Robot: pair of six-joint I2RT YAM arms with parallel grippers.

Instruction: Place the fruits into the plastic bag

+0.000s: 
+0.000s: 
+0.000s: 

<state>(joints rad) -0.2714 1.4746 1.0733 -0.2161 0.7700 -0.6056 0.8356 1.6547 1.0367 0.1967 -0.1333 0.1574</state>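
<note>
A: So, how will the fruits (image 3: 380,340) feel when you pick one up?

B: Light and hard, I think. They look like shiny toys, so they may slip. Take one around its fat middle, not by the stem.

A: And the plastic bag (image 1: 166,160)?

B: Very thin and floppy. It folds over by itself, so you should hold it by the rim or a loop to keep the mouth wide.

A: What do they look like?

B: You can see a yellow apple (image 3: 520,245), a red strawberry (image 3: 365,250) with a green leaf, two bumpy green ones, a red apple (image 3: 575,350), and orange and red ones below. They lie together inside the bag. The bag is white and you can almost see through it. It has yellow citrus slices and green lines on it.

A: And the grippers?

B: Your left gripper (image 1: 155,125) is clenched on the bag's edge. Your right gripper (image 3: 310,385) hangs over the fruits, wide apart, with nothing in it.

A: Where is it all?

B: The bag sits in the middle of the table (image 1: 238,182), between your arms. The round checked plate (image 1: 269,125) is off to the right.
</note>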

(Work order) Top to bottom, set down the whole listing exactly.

(Exercise solution)
Robot: pair of six-joint I2RT YAM arms with parallel grippers.

Instruction: Place the fruits into the plastic bag

+0.000s: 
+0.000s: 
+0.000s: 

<state>(joints rad) -0.2714 1.4746 1.0733 -0.2161 0.7700 -0.6056 0.8356 1.6547 1.0367 0.1967 -0.1333 0.1574</state>
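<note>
A: So, how will the fruits (image 3: 380,340) feel when you pick one up?

B: Light and hard, I think. They look like shiny toys, so they may slip. Take one around its fat middle, not by the stem.

A: And the plastic bag (image 1: 166,160)?

B: Very thin and floppy. It folds over by itself, so you should hold it by the rim or a loop to keep the mouth wide.

A: What do they look like?

B: You can see a yellow apple (image 3: 520,245), a red strawberry (image 3: 365,250) with a green leaf, two bumpy green ones, a red apple (image 3: 575,350), and orange and red ones below. They lie together inside the bag. The bag is white and you can almost see through it. It has yellow citrus slices and green lines on it.

A: And the grippers?

B: Your left gripper (image 1: 155,125) is clenched on the bag's edge. Your right gripper (image 3: 310,385) hangs over the fruits, wide apart, with nothing in it.

A: Where is it all?

B: The bag sits in the middle of the table (image 1: 238,182), between your arms. The round checked plate (image 1: 269,125) is off to the right.
</note>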

The response is now finished.